VCAM-1 Is Upregulated in Uranium Miners Compared to Other Miners

Nour A Ass’ad 1, Xin Shore 2, Orrin Myers 2, Alexandra R Camacho 3, Quiteria Jacquez 3, Charles Pollard 4, Linda S Cook 1,5, Shuguang Leng 1, Kimberly Page 1, Akshay Sood 1,4, Katherine E Zychowski 3,*
Editors: Fabrizio Montecucco, Shino Homma-Takeda, Sarata Kumar Sahoo
PMCID: PMC8621685  PMID: 34833099

Abstract

The United States has a rich history of mining including uranium (U)-mining, coal mining, and other metal mining. Cardiovascular diseases (CVD) are largely understudied in miners and recent literature suggests that when compared to non-U miners, U-miners are more likely to report CVD. However, the molecular basis for this phenomenon is currently unknown. In this pilot study, a New Mexico (NM)-based occupational cohort of current and former miners (n = 44) were recruited via a mobile screening clinic for miners. Serum- and endothelial-based endpoints were used to assess circulating inflammatory potential relevant to CVD. Non-U miners reported significantly fewer pack years of smoking than U-miners. Circulating biomarkers of interest revealed that U-miners had significantly greater serum amyloid A (SAA), soluble intercellular adhesion molecule 1 (ICAM-1, ng/mL), soluble vascular cell adhesion molecule 1 (VCAM-1, ng/mL), and VCAM-1 mRNA expression, as determined by the serum cumulative inflammatory potential (SCIP) assay, an endothelial-based assay. Even after adjusting for various covariates, including age, multivariable analysis determined that U-miners had significantly upregulated VCAM-1 mRNA. In conclusion, VCAM-1 may be an important biomarker and possible contributor of CVD in U-miners. Further research to explore this mechanism may be warranted.

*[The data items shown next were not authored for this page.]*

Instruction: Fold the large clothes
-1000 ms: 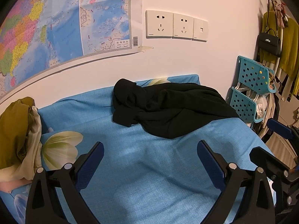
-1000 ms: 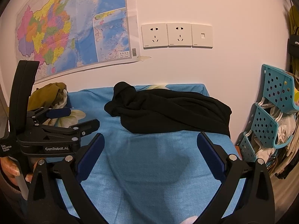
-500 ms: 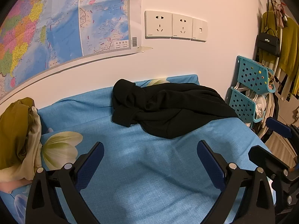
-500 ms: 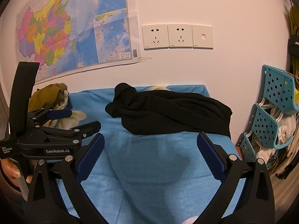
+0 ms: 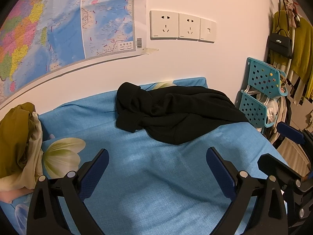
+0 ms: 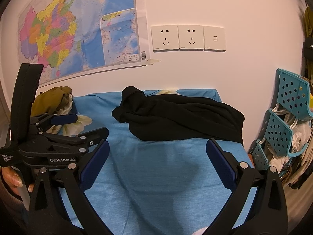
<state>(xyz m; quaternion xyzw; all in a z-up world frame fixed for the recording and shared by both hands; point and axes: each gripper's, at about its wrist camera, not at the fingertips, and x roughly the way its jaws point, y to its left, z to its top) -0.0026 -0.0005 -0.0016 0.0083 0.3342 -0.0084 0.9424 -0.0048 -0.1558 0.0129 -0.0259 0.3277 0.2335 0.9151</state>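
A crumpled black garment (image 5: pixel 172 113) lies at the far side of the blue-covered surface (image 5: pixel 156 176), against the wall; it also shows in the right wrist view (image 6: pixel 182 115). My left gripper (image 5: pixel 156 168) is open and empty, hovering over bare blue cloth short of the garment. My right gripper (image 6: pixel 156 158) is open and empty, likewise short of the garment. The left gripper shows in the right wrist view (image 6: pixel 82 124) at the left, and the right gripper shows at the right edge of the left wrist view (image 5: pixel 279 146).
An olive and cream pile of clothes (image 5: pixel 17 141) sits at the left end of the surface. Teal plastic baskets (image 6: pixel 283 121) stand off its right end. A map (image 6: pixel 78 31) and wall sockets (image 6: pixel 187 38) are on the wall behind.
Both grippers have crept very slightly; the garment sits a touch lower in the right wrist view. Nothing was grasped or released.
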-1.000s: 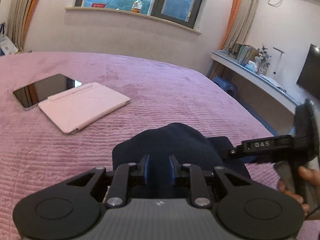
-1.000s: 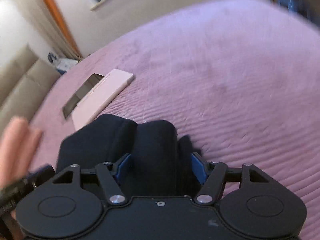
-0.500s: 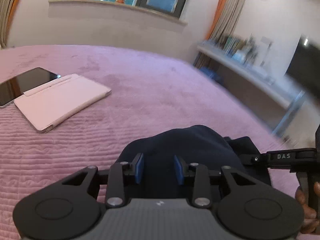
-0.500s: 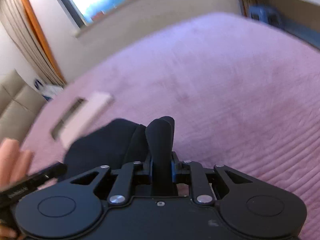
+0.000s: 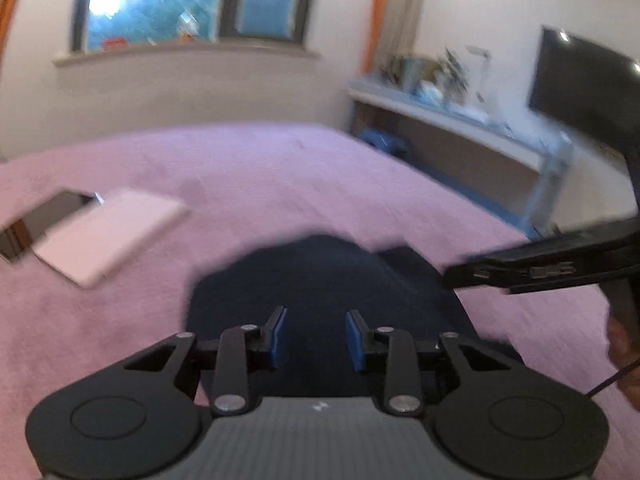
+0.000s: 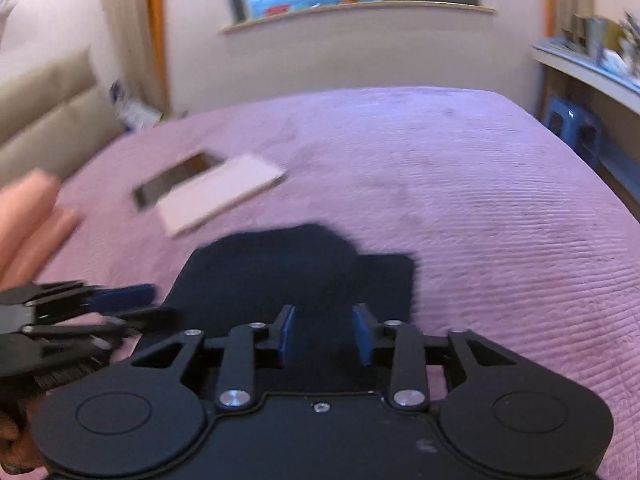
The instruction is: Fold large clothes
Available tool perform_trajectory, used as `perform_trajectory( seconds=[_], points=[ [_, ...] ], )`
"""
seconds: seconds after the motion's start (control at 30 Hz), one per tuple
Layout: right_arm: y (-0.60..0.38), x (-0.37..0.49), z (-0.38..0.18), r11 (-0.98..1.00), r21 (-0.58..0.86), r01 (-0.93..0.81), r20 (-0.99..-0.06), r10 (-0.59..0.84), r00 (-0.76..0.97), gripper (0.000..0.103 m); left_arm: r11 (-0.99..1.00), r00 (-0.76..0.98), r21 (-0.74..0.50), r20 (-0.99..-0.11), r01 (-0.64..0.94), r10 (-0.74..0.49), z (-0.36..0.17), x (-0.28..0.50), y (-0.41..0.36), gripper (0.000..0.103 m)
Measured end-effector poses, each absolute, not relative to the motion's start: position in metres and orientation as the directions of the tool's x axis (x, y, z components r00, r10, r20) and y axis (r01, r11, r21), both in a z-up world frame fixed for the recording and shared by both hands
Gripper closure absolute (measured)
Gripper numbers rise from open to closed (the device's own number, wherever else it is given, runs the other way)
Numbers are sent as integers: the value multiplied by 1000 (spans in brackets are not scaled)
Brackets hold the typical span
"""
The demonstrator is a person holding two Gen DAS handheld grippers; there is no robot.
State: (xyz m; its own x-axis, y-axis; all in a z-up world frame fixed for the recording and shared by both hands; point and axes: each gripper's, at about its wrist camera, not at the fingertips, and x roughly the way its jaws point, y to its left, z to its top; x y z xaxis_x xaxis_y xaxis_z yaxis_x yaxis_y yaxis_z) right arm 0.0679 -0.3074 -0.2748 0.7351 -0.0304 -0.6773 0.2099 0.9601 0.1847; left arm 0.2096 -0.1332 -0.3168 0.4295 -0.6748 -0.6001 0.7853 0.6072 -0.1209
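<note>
Both jaws stand parted and empty, the left gripper [image 5: 316, 338] having just narrowed slightly. The folded dark navy garment [image 6: 296, 280] lies on the pink quilted bedspread [image 6: 500, 208] directly ahead of the right gripper [image 6: 324, 334], equally close to both.

I've let go of the fold.
My right gripper [image 6: 324, 334] released the dark garment [image 6: 288, 268], now flat; left gripper [image 5: 316, 336] jaws narrowed slightly, empty.
</note>
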Motion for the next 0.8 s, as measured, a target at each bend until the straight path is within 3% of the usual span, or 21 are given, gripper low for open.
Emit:
perform_trajectory(
  seconds=[0.03,0.13,0.27,0.43,0.6,0.73,0.8],
  points=[
    [-295,68,-284,968,153,200,-705,-35,708,99,596,393,-138,-631,791,-669,-327,201,-133,78],
    [-288,53,-327,956,174,236,-802,-2,598,102,565,367,-124,-645,816,-670,-338,174,-114,76],
    [-291,10,-339,936,199,291,-831,3,557,103,533,277,-176,-696,828,-662,-342,149,-83,76],
    [-285,-2,-339,948,164,273,-853,-3,521,103,541,306,-97,-737,835,-603,-351,118,-76,76],
    [-284,-8,-297,960,178,215,-771,0,637,83,548,304,-123,-723,827,-621,-334,112,-66,75],
    [-260,4,-292,974,195,117,-748,71,660,82,553,304,-115,-735,825,-606,-334,107,-64,74],
    [-246,10,-300,976,202,77,-753,104,650,70,571,306,-103,-760,814,-573,-343,109,-61,73]
  ],
)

Keywords: VCAM-1, inflammation, cardiovascular, mining

1. Introduction

Mining demonstrates significant risks for long-term health effects. Chronic health conditions such as lung diseases [1,2,3] and to a lesser extent, cardiovascular diseases (CVD), may impact uranium (U) miners [4,5,6]. The Southwestern U.S. has a rich culture of mining, including coal, U, and other metals. The majority of U-mines cumulatively produced more than 225 million tons of ore between 1949–1989 [7], with some current active U-mining in the western states. Mining and affiliated professions such as processing and transporting U-ore have been investigated with respect to CVD, but results are conflicting. Recently, U-miners exhibited an increase in self-reported angina compared to non-U miners, despite having lower body mass index (BMI), lower nicotine use, and lower duration of mining tenure than non-U miners [8]. In a study of French U-miners, CVD death rates were higher among U-miners, with a significantly higher risk of cerebrovascular mortality [9,10]. In contrast, other cohort studies have determined no evidence in U-miner mortality from CVD [4]. In a French U-miners’ cohort, authors observed that specific exposure to soluble, reprocessed U may increase CVD mortality [11].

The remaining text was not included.